Employers retain a degree of responsibility for remote workers’ safety, though enforcement is more complicated than in a traditional workplace. Practical steps include providing equipment like external monitors and headsets, offering ergonomic assessments (even virtual ones), and giving clear guidance on how to set up a home workspace. The principle is the same as any other OHS effort: anticipate the hazard before it causes harm.

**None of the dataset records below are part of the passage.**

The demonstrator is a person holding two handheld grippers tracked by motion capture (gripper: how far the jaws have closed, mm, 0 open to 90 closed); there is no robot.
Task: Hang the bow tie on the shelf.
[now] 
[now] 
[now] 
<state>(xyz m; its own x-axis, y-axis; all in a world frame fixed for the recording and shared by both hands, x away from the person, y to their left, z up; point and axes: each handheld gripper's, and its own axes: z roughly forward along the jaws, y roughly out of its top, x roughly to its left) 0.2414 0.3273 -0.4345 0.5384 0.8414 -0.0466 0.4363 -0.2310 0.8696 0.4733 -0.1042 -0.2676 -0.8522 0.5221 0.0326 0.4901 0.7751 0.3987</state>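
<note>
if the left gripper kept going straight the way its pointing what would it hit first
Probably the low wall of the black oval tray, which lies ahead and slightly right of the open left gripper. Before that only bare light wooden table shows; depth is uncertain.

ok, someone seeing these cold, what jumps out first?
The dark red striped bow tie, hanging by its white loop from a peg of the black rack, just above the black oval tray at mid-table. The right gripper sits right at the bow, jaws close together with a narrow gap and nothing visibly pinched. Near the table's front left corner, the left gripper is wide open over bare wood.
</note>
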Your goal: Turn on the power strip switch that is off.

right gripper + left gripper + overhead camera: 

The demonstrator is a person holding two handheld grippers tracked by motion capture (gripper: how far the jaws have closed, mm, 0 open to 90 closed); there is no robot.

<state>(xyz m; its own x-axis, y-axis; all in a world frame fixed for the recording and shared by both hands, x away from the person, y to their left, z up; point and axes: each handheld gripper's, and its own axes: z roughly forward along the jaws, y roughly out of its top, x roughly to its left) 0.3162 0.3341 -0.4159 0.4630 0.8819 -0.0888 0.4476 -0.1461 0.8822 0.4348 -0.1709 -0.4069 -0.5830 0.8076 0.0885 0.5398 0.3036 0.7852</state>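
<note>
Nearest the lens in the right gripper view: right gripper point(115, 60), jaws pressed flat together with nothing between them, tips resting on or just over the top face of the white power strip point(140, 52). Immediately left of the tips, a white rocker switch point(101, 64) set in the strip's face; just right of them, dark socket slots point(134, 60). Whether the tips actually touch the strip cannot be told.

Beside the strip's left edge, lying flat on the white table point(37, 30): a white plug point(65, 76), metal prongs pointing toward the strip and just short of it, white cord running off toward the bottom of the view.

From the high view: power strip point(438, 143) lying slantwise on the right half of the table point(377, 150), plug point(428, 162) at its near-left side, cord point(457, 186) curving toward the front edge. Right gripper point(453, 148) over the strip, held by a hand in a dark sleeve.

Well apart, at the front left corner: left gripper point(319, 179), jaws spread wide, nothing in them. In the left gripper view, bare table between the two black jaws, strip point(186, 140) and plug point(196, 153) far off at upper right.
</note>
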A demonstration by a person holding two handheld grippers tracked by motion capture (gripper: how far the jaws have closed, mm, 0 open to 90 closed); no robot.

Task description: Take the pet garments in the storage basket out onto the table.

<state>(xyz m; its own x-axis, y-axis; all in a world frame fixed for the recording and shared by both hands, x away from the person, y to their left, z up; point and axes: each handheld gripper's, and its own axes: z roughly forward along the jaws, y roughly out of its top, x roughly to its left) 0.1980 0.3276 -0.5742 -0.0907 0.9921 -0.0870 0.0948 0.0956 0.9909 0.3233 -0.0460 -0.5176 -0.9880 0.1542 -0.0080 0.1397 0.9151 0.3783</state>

Technology in Workplace Safety
AI and wearable technology are shifting OHS from a reactive discipline, where you investigate after someone gets hurt, to a preventive one. Wearable sensors embedded in personal protective equipment can now monitor conditions like heat stress and exposure to hazardous materials in real time, alerting workers before conditions become dangerous rather than after symptoms appear.
Predictive analytics takes this further by analyzing patterns in incident data, environmental readings, and work schedules to forecast where accidents are most likely to occur. A system might flag that a particular machine tends to malfunction after a certain number of operating hours, or that injuries spike during specific shift rotations. These tools don’t replace human judgment, but they give safety teams better information to act on. Fewer injuries translate into healthier workers, lower costs, and stronger recruitment and retention, since job seekers increasingly weigh safety records when choosing employers.